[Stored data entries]

━━━━

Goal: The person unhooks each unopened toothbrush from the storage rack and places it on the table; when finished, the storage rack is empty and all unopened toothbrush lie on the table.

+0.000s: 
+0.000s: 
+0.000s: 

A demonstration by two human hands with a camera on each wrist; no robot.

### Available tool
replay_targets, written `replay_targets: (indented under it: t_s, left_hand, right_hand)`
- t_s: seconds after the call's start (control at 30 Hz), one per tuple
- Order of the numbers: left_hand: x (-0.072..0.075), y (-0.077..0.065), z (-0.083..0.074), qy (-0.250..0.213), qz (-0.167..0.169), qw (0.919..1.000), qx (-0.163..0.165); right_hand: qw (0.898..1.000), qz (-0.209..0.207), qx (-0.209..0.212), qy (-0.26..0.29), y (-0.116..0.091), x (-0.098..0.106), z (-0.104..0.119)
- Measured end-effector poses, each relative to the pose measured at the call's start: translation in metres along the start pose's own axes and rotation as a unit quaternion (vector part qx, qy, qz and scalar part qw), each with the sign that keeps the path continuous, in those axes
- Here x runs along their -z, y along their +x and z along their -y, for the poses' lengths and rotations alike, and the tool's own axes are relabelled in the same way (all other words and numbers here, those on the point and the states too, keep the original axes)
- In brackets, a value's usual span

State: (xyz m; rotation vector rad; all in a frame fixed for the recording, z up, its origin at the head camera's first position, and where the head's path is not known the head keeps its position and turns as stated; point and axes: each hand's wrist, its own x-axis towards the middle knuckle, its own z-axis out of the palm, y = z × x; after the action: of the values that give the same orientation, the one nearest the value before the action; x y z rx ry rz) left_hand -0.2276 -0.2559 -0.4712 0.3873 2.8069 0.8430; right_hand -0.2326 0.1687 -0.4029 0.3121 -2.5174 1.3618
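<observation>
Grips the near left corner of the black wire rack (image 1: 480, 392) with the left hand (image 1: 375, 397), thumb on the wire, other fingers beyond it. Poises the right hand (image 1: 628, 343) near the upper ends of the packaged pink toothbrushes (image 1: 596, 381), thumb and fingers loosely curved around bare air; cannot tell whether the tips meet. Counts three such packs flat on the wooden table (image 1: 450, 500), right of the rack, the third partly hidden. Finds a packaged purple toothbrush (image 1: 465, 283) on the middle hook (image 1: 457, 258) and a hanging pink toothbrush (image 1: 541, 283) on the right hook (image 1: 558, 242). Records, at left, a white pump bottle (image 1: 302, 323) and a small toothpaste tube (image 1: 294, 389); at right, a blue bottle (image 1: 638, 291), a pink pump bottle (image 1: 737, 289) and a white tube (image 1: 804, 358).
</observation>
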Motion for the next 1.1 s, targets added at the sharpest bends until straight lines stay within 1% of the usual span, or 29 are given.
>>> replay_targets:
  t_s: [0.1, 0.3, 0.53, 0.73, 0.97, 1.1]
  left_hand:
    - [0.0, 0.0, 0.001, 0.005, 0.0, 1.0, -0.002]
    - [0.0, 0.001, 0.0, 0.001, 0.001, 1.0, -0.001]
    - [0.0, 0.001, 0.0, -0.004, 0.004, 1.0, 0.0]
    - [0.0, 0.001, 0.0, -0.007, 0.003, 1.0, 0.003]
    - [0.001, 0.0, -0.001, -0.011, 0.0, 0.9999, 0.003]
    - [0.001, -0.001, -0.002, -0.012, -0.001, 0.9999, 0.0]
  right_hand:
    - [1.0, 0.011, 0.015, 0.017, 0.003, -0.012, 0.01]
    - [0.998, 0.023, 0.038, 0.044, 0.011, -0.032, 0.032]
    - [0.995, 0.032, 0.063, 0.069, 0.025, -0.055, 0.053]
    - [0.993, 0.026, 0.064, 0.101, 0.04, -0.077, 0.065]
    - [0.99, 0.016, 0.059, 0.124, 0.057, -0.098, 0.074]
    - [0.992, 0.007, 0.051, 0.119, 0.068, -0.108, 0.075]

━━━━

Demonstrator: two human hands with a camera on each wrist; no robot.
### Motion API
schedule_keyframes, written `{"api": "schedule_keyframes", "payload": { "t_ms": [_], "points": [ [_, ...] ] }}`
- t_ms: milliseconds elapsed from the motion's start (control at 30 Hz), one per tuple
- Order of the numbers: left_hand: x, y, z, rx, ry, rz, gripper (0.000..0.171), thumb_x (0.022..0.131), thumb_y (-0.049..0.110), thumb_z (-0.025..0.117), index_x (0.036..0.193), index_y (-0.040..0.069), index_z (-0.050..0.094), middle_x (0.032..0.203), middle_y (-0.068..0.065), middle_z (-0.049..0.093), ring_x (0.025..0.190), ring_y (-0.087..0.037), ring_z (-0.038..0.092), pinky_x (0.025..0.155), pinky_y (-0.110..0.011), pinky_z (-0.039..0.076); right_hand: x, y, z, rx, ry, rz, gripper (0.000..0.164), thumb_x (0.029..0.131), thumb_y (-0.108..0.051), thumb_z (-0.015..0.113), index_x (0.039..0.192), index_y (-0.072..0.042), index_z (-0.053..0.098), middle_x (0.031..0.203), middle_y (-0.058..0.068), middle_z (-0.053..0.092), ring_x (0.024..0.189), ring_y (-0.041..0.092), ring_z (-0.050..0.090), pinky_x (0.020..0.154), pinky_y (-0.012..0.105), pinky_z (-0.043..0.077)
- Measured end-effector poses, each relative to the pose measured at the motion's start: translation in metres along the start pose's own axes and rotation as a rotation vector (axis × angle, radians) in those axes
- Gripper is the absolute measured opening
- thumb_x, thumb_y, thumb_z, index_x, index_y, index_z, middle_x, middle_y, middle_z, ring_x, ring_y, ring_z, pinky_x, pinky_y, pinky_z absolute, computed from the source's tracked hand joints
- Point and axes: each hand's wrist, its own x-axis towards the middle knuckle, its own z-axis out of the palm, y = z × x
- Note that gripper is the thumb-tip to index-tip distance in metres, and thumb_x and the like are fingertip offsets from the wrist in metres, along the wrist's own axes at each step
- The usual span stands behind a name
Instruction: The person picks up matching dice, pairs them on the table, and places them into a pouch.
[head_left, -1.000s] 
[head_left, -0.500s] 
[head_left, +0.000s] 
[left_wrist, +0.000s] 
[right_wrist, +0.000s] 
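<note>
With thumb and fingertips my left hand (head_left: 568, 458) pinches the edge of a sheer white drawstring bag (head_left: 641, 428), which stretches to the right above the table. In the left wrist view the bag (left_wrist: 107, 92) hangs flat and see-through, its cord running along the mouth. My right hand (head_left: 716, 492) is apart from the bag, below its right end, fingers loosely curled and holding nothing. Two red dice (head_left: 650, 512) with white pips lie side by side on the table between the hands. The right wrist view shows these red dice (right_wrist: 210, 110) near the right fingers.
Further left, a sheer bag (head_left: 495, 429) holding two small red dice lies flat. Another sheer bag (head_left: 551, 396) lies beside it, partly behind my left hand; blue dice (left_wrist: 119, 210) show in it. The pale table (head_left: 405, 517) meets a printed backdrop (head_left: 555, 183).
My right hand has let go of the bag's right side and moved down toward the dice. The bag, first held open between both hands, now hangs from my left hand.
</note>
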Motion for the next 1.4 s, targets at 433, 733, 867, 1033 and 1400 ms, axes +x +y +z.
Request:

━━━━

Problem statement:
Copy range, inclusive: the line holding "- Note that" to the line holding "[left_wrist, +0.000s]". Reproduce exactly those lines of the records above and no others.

Response to the exercise:
- Note that gripper is the thumb-tip to index-tip distance in metres, and thumb_x and the like are fingertip offsets from the wrist in metres, along the wrist's own axes at each step
- The usual span stands behind a name
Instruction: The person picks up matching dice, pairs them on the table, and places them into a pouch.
[head_left, -1.000s] 
[head_left, -0.500s] 
[head_left, +0.000s] 
[left_wrist, +0.000s] 

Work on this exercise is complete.